Clustering Visualization

MovieLens Clustering Results.

Overview

This project demonstrates a novel approach to movie catalog clustering using Vertex Cover-based feature selection combined with Spherical K-Means clustering. By representing movie metadata (genres, tags, keywords) as a graph and applying an efficient vertex cover approximation algorithm, we select the most discriminative features before clustering, resulting in more coherent and interpretable movie groupings.

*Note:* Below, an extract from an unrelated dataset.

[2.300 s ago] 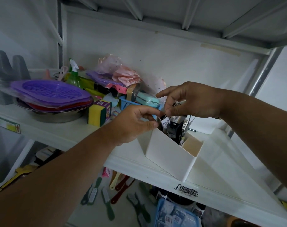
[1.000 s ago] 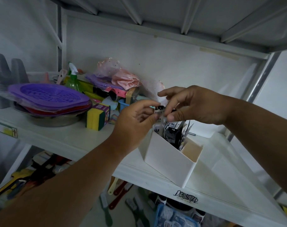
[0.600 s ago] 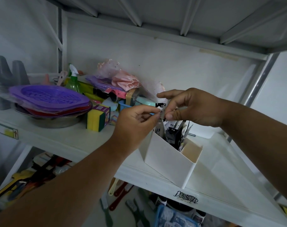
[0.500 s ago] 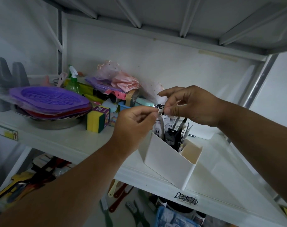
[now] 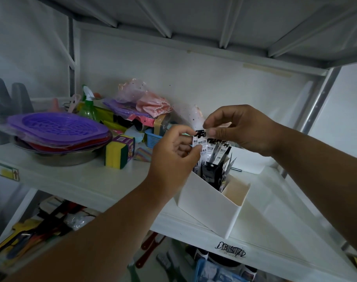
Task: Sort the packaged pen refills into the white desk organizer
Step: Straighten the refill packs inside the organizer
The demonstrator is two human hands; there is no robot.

The key innovation is using Minimum Vertex Cover (MVC) as a feature selection method to identify central terms that capture the strongest relationships in the movie catalog, which significantly improves clustering quality compared to using all features.

Features

  • Graph-based Feature Selection: Builds a term co-occurrence graph and applies vertex cover approximation
  • Efficient Implementation: Uses Hvala package for O(m log n) vertex cover approximation with √2 ratio
  • MovieLens Integration: Works with standard MovieLens datasets (25M, latest-small)
  • Spherical K-Means: Implements cosine similarity-based clustering optimized for text data
  • Visual Analytics: Provides cluster visualization and term importance analysis
  • Modular Design: Easy to extend to other text clustering domains

Project Structure

movie_clustering/
├── movie_clustering/
│   ├── __init__.py
│   ├── processor.py           # Main Algorithm
├── data/
│   ├── raw/                   # Original MovieLens data
│   └── processed/             # Processed datasets
├── tests/
│   ├── test_movie_clustering.py
├── requirements.txt
├── setup.py
├── config.yaml               # Configuration parameters
└── README.md

Installation

Prerequisites

  • Python 3.8 or higher
  • pip package manager

Quick Install

# Clone the repository
git clone https://github.com/frankvegadelgado/movie_clustering.git
cd movie_clustering

# Create and activate virtual environment (recommended)
python -m venv venv
source venv/bin/activate  # On Windows: venv\Scripts\activate

# Install package and dependencies
pip install -e .

Manual Installation

# Install core dependencies
pip install pandas scikit-learn matplotlib seaborn spacy pyyaml

# Install Hvala package for vertex cover algorithm
pip install hvala==0.0.7

# Download spaCy English model
python -m spacy download en_core_web_sm

Using requirements.txt

# Install all dependencies at once
pip install -r requirements.txt

requirements.txt:

# Vertex cover algorithm
hvala==0.0.7

# Core dependencies
pandas>=1.5.0
scikit-learn>=1.2.0
matplotlib>=3.7.0
seaborn>=0.12.0
spacy>=3.5.0

# Configuration management
pyyaml>=6.0

# Data processing and ML utilities
joblib>=1.2.0
threadpoolctl>=3.1.0

Quick Start

1. Install the Package

pip install movie_clustering

2. Download MovieLens Data

# Download MovieLens 25M dataset
cd data/raw
wget -O ml-25m.zip http://files.grouplens.org/datasets/movielens/ml-25m.zip
unzip ml-25m.zip
cd ../..

3. Run the Console Script

# Create a basic configuration file
cat > config.yaml << EOF
data:
  movies_path: "data/raw/ml-25m/movies.csv"
  tags_path: "data/raw/ml-25m/tags.csv"
  output_path: "movie_clusters.csv"
graph:
  similarity_threshold: 0.05
clustering:
  n_clusters: 10
EOF

# Run the clustering pipeline
movie-cluster

4. Basic Python Usage

from movie_clustering.processor import MovieCatalogGraphProcessor
import pandas as pd

# Initialize processor
processor = MovieCatalogGraphProcessor(similarity_threshold=0.05)

# Load and process data
movies_df, terms = processor.load_movielens_data(
    movies_path='data/raw/ml-25m/movies.csv',
    tags_path='data/raw/ml-25m/tags.csv'
)

# Build graph and find vertex cover
similarity_matrix = processor.build_co_occurrence_matrix(movies_df, terms)
graph = processor.build_term_graph(similarity_matrix)
vertex_cover = processor.find_vertex_cover()  # Uses Hvala package

# Create reduced feature vectors
movie_vectors, movie_titles = processor.create_movie_vectors(movies_df)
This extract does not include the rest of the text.